Adjusting to Changes in the Outdoors Market

How the COVID-19 pandemic and increased outdoor recreation is affecting a Wisconsin business

Adjusting to Changes in the Outdoors Market

This year brought a number of unforeseeable challenges to outdoor retailers. COVID-19 has changed business as we know it, and adapting is now more important than ever.

The downtime many stores experienced in the early months of the year were challenging and uncertain. This industry is fortunate, however, to have a large portion of the population turning to outdoor recreation to remain active in a world of social distancing.

In a survey conducted by CivicScience in late March, 43% of Americans over the age of 13 reported they’d be doing more outdoor activities with 15% specifically saying they would like to do more hiking due to COVID-19 social distancing protocol. Increased traffic on the trails doesn’t necessarily mean increased traffic in your store. It’s up to you as owners to adapt with the changes to remain successful.

Many businesses were required to close their doors this spring, including The Hiker Box in Eagle River, Wisconsin. The Hiker Box carries a large variety of outdoor products with their specialty being gear and accessories for long-distance hiking, and with a change customer circulation upon reopening, there has been a learning curve. 

“We were closed for seven weeks,” says Tom Stephens, co-owner of the store. “And we were requiring masks from the moment that we opened the doors back up. We had a fair number of people that simply weren’t prepared to put on a mask and come through the door.”

Since then, business has come back around, and sales are being made. But those sales didn’t just happen without a little preparation and change.

Preparing for the unexpected 

“The biggest thing that I think we do is we watch our numbers every single day,” Stephens says. “Watching it, comparing it and knowing where you stand allows you to be in a good situation when things like this come up.”

Preparing ahead of time for seasonal shipments may now be more crucial than ever.

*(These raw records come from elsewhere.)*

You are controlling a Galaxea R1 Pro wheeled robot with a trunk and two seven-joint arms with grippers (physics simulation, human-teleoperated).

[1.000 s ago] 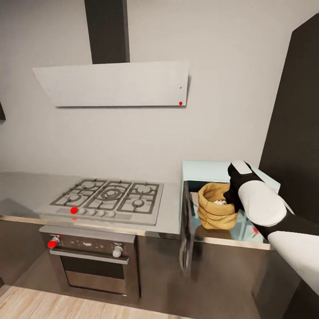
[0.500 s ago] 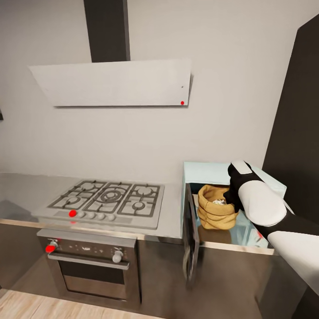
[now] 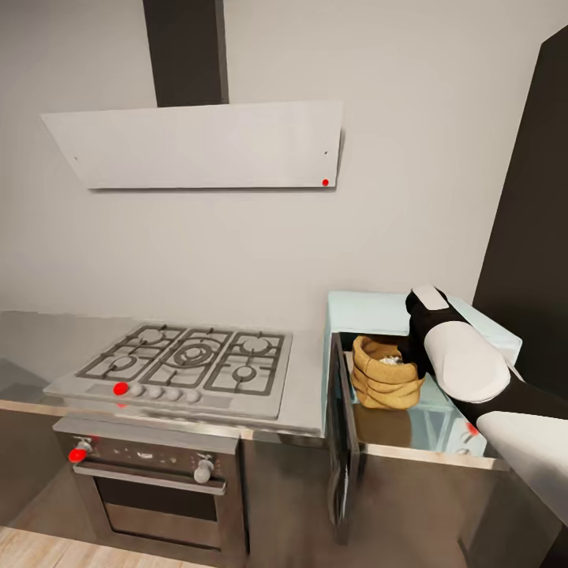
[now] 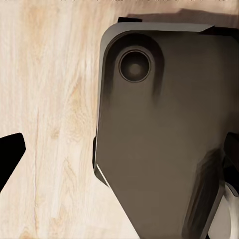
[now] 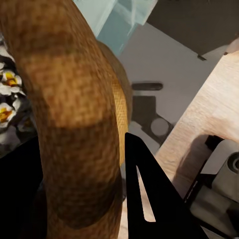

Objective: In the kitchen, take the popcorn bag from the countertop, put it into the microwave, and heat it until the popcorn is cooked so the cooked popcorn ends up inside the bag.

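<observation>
Tan popcorn bag [image 3: 384, 373] hung from our right end effector [image 3: 412, 347], clamped on its rim, just inside the open microwave [image 3: 371, 312]; left state untellable.

A white hood [image 3: 197, 146] hangs on the grey wall, under a black flue [image 3: 185, 51]. Below sits a steel hob [image 3: 185, 367] — and an oven [image 3: 150, 493] with red spots. The floor [image 4: 45, 114] is pale wood.

The right end effector [image 3: 410, 347] hides behind the popcorn bag [image 3: 383, 372] rim.
</observation>
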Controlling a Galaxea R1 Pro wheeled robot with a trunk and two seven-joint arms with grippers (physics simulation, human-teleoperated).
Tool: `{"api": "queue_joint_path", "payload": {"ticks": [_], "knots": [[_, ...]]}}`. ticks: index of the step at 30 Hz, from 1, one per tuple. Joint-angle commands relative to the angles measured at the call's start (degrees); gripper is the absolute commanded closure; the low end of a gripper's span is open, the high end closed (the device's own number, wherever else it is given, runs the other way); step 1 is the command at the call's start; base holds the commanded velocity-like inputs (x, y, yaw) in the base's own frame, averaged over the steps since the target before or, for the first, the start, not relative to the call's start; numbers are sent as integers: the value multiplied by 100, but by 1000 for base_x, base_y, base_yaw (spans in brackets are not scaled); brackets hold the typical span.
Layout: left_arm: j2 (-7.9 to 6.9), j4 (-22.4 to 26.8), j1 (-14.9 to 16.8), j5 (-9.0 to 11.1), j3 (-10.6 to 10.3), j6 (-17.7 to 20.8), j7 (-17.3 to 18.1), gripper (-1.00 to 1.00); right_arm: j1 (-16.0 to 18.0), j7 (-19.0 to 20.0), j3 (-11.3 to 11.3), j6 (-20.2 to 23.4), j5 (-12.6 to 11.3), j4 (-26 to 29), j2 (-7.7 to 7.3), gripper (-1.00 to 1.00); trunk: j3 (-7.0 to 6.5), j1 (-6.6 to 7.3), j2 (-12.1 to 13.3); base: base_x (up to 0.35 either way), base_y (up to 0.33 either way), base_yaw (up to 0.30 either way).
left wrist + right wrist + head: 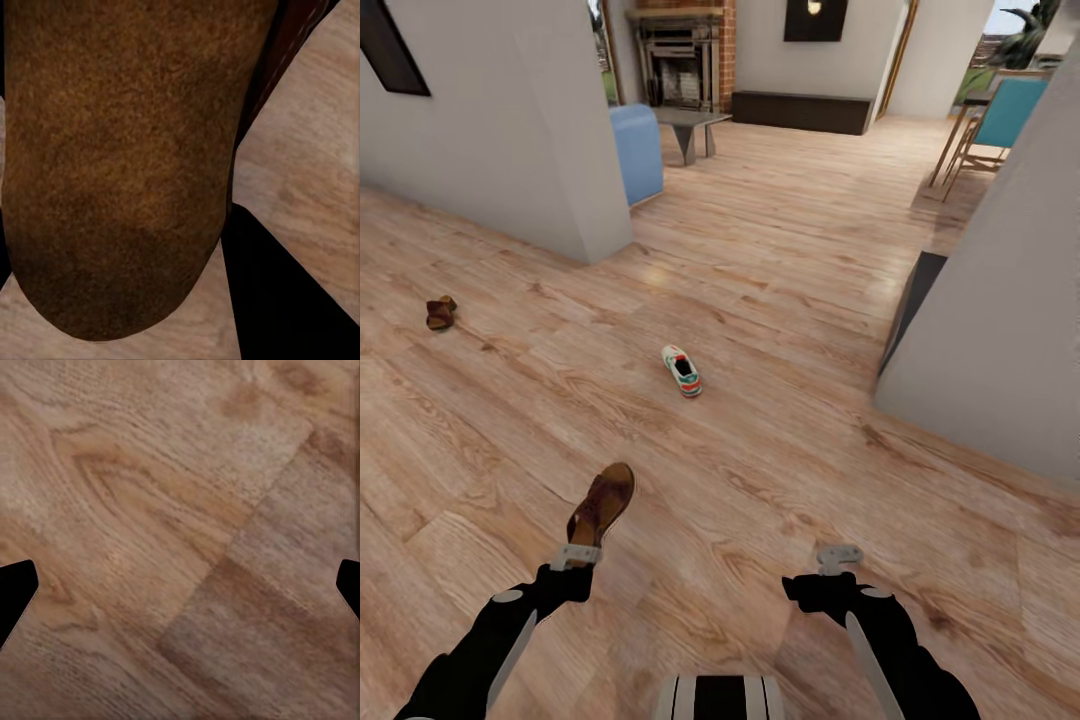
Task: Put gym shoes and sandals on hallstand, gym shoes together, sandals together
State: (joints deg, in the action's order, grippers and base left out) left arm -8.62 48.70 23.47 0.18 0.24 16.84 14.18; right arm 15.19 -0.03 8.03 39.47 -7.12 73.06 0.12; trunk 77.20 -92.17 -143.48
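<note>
In the head view the left tool sits at the lower left of the frame, clamped on the heel end of a brown sandal whose toe points up the frame and a little right. The tan insole faces the camera. The left wrist view shows that same sandal at very close range, its rough brown surface covering most of the picture (floor planks show past its rounded end and at the right edge).

The right tool is at the lower middle-right of the head view, holding nothing. In the right wrist view its two dark fingertips stand far apart at opposite edges of the picture, with bare wood grain between them, so it is spread wide.

On the corridor floor, a single gym shoe lies near the centre of the head view, white with green striping and a red-orange patch, well apart from both tools. The second sandal lies at the left edge of the frame, near the foot of a grey wall, well apart from the gym shoe.

In the upper part of the frame there is a blue armchair, a brick fireplace and a turquoise chair at the upper right. A second grey wall fills the right side.
</note>
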Motion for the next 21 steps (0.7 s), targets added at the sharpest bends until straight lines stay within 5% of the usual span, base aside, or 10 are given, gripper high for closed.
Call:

The down time did not just affect small business owners but has set back production from manufacturers as well. “Even though we were closed, we still accepted our preseason shipments,” says Jessica Allen, co-owner of The Hiker Box.

Stephens and Allen knew that even if they didn’t have the sales that they wanted right away, eventually they would come, and having full shelves in their store was important.

Obtaining certain items has and is still proving difficult. Budget friendly large family tents are proving difficult to find and even items like bear spray and fillet knives are backordered for several months. It pays to look ahead to the upcoming seasons’ inventory and get orders in as soon as possible. When sought-after items are difficult to find even online, your store will stand out if you have them on the shelf. And your customers will remember. 

Adjusting to a change in sales

“We’ve seen some categories down, and some categories up,” Stephens says. Backpack sales, for instance, decreased. One reason could be that fitting a backpack is very hands-on and not everyone is willing to work that closely with sales staff for an extended period of time. 

It’s important to focus on the gear that is moving now instead of concentrating on the gear that was more commonly sold in past years. Customers might be hesitant to spend a lot on certain gear right now with uncertainty in their own careers, or they are part of the 43% of newcomers looking to purchase entry level gear, so make sure to offer a variety of options to fit every budget. 

A noticeable change Stephens and Allen have experienced is a cutback in the local traffic and regular faces that used to frequently browse their store. “There are some familiar faces that are just getting by with what equipment they have because while they might like to come in, they are avoiding the unnecessary exposure,” Stephens says. 

Utilizing an online storefront or listing current inventory on your website is a great way for customers new and old to browse your stock without unwanted risk. Keep up to date on what you have in stock and advertise on your site and social media when shipments of new items come in, especially when you receive items that are hard to find and backordered from manufacturers. 

Another way The Hiker Box is accommodating customers is by placing a bench outside the store for customers who are uncomfortable going inside. Workers come out to assist them and bring them products to look at and try on. Taking steps to make all customers feel comfortable and welcome will go a long way during the pandemic and well beyond.

Stick to your values

Your business’s brand represents you as a company owner. Demonstrating your values now will leave a lasting impression on your customers and the other businesses in the area. Do what you can to build and keep a positive brand name. 

“We are trying very hard to keep up with donations to organizations that we regularly donate to, keep up with our sponsorships and our subscriptions to other organizations,” Allen says. “You’ve got to keep everything flowing.” 

Stephens says they have slow times and fast times, but they enjoy running the business and making it work regardless of the circumstances. “We are going to continue to be there and support our customers.”